### Your instructions
All that should come back is the lines of the data below from the one containing "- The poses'" to the one containing "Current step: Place", inclusive, exactly as they stand.

***** Extracted material

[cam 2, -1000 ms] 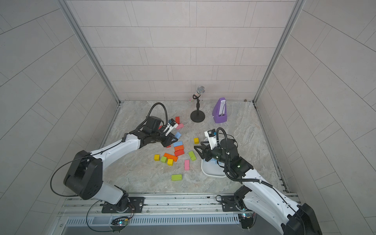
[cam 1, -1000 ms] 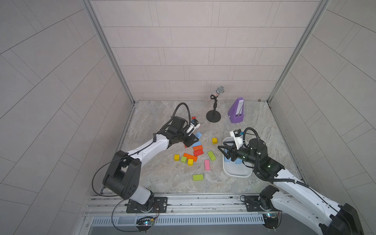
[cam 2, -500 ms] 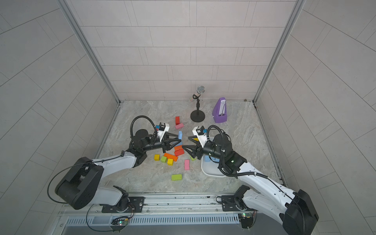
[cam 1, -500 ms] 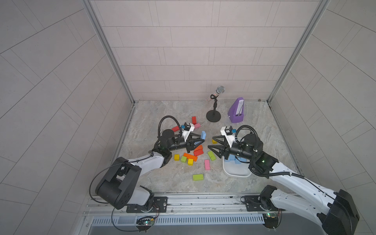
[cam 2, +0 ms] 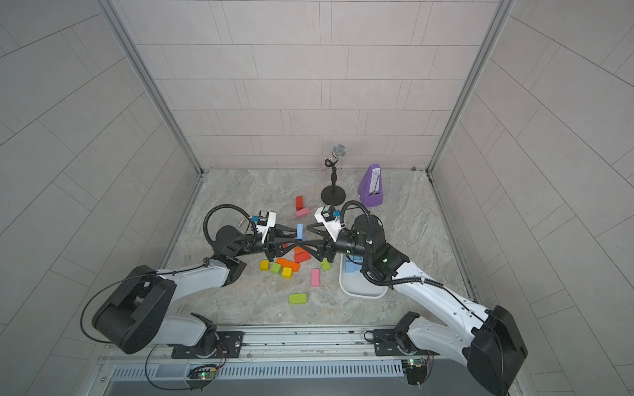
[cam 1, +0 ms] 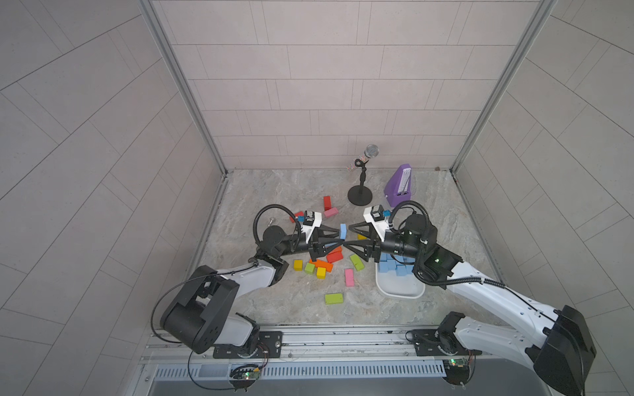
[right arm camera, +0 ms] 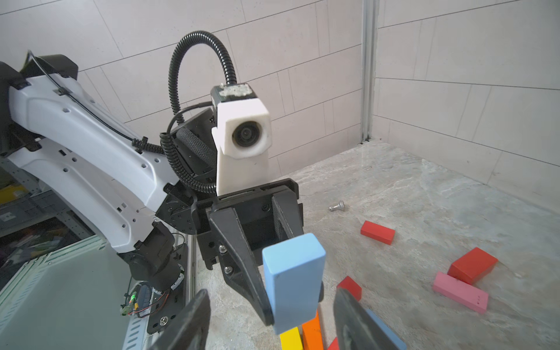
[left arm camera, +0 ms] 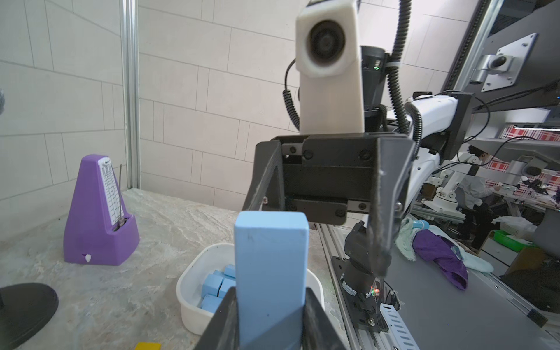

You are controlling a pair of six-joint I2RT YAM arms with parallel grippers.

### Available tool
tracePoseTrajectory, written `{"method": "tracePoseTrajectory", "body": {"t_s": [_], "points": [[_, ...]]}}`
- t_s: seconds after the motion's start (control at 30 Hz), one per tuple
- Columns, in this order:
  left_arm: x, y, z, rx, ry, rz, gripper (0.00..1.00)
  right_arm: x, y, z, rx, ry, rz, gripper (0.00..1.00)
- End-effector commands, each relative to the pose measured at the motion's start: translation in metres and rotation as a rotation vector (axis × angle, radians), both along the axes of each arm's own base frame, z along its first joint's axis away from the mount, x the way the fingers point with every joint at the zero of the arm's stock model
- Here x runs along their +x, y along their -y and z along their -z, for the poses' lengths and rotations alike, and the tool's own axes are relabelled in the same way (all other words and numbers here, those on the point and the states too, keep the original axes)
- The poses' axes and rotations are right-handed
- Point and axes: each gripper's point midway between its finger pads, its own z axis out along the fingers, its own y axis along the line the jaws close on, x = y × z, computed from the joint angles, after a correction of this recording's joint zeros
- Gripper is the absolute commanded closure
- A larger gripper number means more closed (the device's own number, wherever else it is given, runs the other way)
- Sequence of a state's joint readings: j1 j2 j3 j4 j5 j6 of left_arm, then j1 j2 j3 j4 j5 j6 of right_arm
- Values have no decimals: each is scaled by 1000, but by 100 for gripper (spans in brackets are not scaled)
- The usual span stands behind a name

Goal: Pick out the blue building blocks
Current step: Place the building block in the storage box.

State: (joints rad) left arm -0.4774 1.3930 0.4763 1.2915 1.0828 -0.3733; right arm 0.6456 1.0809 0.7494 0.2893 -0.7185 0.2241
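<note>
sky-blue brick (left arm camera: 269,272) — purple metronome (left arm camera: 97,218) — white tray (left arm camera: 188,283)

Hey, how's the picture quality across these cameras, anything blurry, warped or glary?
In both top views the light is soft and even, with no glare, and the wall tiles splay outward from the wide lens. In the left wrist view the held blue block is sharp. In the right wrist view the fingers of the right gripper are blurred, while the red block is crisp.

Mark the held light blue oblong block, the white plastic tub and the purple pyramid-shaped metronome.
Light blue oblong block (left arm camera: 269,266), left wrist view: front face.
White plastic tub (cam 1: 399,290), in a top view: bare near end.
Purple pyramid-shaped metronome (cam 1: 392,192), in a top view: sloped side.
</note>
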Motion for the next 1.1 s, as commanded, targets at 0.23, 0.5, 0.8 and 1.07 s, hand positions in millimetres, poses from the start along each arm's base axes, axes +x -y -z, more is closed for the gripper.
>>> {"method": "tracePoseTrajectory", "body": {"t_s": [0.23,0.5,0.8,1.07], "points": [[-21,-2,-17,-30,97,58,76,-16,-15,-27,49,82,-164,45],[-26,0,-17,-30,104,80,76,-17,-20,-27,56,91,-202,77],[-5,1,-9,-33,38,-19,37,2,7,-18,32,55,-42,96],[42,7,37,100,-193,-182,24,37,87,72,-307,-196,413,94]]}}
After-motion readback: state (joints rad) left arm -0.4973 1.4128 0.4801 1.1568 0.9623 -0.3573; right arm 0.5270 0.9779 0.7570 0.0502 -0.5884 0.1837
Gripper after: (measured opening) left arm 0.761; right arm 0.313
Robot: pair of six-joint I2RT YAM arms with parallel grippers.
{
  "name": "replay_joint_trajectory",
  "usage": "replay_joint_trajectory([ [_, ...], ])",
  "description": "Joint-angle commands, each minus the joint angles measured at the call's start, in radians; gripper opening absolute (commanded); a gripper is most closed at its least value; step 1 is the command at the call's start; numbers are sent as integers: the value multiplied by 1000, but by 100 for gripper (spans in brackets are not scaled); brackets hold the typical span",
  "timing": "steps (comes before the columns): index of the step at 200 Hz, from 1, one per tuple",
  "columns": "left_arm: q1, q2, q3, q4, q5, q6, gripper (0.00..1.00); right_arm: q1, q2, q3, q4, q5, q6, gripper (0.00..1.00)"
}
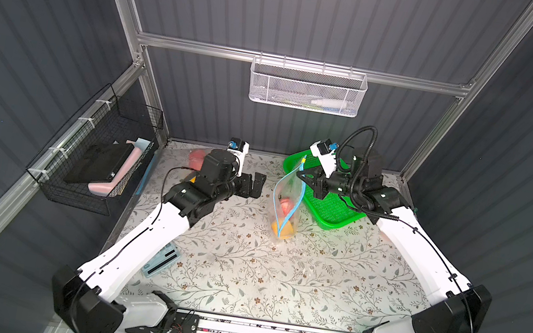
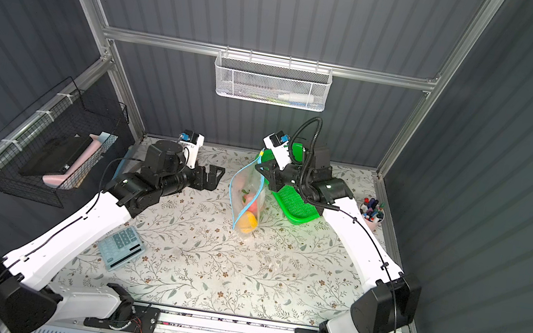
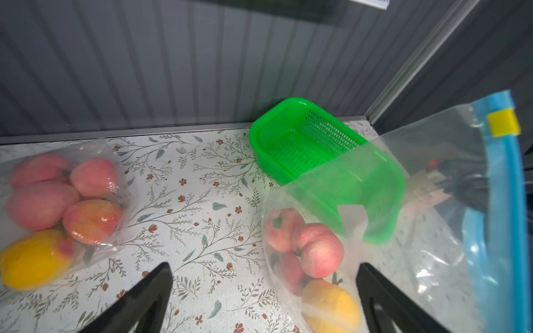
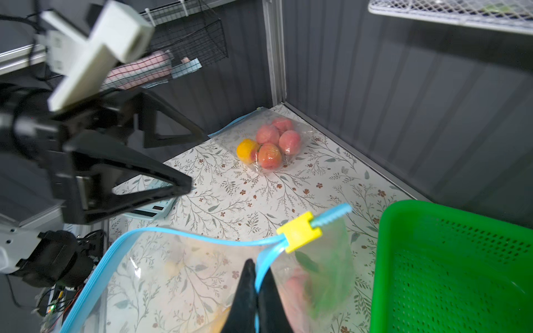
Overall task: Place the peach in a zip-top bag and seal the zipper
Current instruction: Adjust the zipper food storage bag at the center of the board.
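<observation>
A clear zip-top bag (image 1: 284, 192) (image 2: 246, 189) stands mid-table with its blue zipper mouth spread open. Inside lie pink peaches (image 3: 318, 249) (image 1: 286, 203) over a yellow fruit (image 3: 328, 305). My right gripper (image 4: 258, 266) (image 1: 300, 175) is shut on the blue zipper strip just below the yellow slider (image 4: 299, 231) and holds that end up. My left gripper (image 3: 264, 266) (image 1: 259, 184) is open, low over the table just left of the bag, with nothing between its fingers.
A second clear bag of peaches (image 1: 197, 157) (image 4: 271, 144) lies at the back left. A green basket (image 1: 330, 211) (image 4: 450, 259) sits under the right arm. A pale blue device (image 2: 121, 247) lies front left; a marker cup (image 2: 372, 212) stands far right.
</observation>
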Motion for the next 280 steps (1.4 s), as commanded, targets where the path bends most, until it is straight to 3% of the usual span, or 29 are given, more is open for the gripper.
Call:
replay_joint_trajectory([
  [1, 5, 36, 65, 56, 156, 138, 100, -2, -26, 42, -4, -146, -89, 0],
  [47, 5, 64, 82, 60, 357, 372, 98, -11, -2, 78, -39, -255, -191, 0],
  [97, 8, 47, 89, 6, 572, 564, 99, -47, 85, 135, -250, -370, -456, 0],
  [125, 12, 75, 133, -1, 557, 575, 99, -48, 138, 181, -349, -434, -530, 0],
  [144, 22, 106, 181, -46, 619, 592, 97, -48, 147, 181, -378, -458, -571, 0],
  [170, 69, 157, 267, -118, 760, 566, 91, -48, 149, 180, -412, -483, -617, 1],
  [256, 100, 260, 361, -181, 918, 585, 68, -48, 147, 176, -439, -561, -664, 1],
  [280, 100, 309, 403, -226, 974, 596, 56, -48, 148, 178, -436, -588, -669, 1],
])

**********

### Response to this exercise
- The poses' axes and rotations are right-handed
- Point and axes: each gripper's point midway between its finger pads, its own z axis out along the fingers, its own y axis along the line the jaws close on, x = y × z, computed from the joint angles, after a correction of this recording's joint zeros
- Gripper is the absolute commanded closure
- A larger gripper number means more closed (the device's own number, wherever else it is given, runs the other way)
- Sequence of a state's joint readings: j1 j2 j3 j4 j5 j6 of left_arm, then j1 j2 j3 j4 j5 j6 of right_arm
- Values have no decimals: each is scaled by 1000, but by 100 for gripper (spans in brackets are not scaled)
- The usual span stands behind a name

Goal: Pick out the blue building blocks
Current step: Place the building block in the storage box.

The output for this exercise is finished.